A government watchdog group shared exclusive documents with MRC Business exposing an apparently incestuous relationship between Bloomberg News and President Joe Biden’s Treasury Department.
The Functional Government Initiative obtained documents through a Freedom of Information Act (FOIA) request. According to FGI’s press release shared with MRC Business, Bloomberg reporters gave Treasury Secretary Janet Yellen such favorable “coverage that they chafed under Treasury’s censorship of their stories, and weren’t shy about letting the Treasury Department know their displeasure.” This reeks of quid pro quo journalism.
One July 16, 2021 email caught in the FGI’s FOIA net involved correspondence between Bloomberg News Senior Washington Correspondent Saleha Mohsin and Treasury Department Assistant Secretaries for Public Affairs Calvin Mitchell and Lily Adams. Mohsin appeared to be fired up over the Treasury censoring Yellen quotes obtained by Bloomberg News despite the outlet’s “commitment” to her. “Bloomberg reporters show enough commitment to Yellen that we travel far and wide to cover her,” Mohsin wrote, “only to have you [sic] quotes killed. Yellen made the same comments live to the networks and its no big deal.” The "Subject" line suggests the correspondence was in regards to Mohsin's July 15, 2021, story headlined: "Yellen Demurs on Second Powell Term, Saying She’ll Talk to Biden." [Emphasis added.]
MRC Free Speech America & MRC Business Vice President Dan Schneider ripped the incestuous relationship between Bloomberg News and the Treasury Department apart. “It’s obvious that Janet Yellen thinks that she ought to be able to write the stories and that Bloomberg is simply the avenue through which she spreads her propaganda,” Schneider rebuked. “This is a clear violation of journalistic ethics and Bloomberg News should be ashamed of itself.”

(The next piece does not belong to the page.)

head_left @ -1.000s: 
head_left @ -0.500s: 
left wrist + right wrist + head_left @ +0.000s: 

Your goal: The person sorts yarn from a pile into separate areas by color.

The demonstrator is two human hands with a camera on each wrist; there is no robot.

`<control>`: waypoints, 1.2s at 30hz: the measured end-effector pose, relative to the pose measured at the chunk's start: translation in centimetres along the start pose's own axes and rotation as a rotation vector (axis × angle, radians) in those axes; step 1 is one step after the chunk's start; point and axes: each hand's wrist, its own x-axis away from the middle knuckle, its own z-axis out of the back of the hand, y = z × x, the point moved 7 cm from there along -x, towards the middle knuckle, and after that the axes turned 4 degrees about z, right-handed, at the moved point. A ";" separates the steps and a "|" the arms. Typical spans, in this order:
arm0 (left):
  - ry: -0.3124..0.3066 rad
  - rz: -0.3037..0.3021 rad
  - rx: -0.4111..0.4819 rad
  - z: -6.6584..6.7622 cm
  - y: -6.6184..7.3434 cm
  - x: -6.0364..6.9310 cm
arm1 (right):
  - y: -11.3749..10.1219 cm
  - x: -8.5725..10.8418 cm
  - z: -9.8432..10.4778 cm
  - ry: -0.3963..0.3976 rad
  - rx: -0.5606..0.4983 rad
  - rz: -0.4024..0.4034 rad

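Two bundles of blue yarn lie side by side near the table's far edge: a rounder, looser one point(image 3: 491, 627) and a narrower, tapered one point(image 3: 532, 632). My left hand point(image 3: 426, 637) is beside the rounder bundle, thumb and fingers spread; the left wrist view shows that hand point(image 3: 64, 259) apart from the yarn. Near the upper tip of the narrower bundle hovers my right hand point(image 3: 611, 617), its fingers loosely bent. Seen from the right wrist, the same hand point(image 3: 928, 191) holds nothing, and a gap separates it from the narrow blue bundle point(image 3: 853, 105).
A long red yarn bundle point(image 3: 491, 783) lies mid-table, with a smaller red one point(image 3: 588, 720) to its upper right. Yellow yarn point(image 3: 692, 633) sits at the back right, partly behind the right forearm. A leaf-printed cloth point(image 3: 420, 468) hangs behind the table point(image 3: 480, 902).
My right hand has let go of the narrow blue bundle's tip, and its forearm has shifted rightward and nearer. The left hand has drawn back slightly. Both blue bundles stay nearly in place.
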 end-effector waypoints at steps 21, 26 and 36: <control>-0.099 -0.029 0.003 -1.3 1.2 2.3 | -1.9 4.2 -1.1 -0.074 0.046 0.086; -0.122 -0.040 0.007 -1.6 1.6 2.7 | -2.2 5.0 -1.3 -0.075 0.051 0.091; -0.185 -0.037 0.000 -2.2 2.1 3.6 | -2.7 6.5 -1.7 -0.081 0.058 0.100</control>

Appearing to act as the Treasury Department’s personal PR firm in order to get special privileges is a very naughty move and a gross affront to journalistic integrity, but that was apparently lost on Bloomberg News. FGI Communications Director Peter McGinnis blasted Bloomberg News in a statement. “If Treasury officials were censoring Bloomberg’s reporters, that’s unethical. If Bloomberg reporters allowed it to happen, it’s unethical and unprofessional,” McGinnis stated. “Trading access for message control is an old game in Washington, but rarely do you see evidence this blatant. We know the media takes the Biden administration’s side. Now it seems that Bloomberg reporters take its dictation too.”
The Society of Professional Journalists Code of Ethics states that not only should journalists avoid any appearance of a “conflicts of interest,” but should also “[r]efuse gifts, favors, fees, free travel and special treatment, and avoid political and other outside activities that may compromise integrity or impartiality, or may damage credibility.” In retrospect, the objectivity of the glowing profiles that Mohsin in particular has written on Yellen for Bloomberg News now have to be called into question.
For example, in October 2021, Mohsin ran a pro-Yellen story headlined: “Janet Yellen’s Above-the-Fray Approach Is Put to a Political Test.” Mohsin fawned how Biden appointed Yellen to lead the Treasury Department for “her gravitas, quiet consensus building, and attention to data—qualities that served her well during a decades-long central banking career. Democrats and Republicans alike laud her judgment.” In September 2022, Mohsin also heralded how Yellen reportedly agreed to stay on as Treasury Secretary through the midterm elections. Mohsin’s reporting cast Yellen as a heroine ready to steady Biden’s economic ship that was being severely rattled by an ongoing inflation crisis:
If she stays through next year, the ex-Federal Reserve chair would provide stability to Biden’s economic agenda should turmoil across energy and financial markets morph into a broader crisis, or if slowdowns in the US, Europe and China result in a global recession.
When America’s inflation crisis was in full swing in June 2022, Mohsin attempted to paint Yellen as some kind of a victim amidst the Biden administration’s repeated assertions that the inflation phenomenon would only be transitory. The story, headlined “Janet Yellen Is Struggling at the Treasury Job She Never Wanted,” praised the Treasury Secretary’s admission on CNN that she had gotten her temporary inflation calls wrong: “With her statement, Yellen broke ranks with Biden’s inner circle—which doesn’t include her—and exposed the dysfunction at the heart of an administration that’s botched its communications around the country’s economic problems.”
That story just happened to include comments from Adams celebrating Yellen:
Treasury spokesperson Lily Adams says, ‘Secretary Yellen’s first 17 months at the Treasury have featured a series of highly consequential achievements, including negotiating a global deal on international tax, resolving a debt ceiling impasse, leveling unprecedented sanctions against Russia, and helping shepherd one of the fastest economic recoveries in our nation’s history.’
Bloomberg News and the Treasury Department have some explaining to do.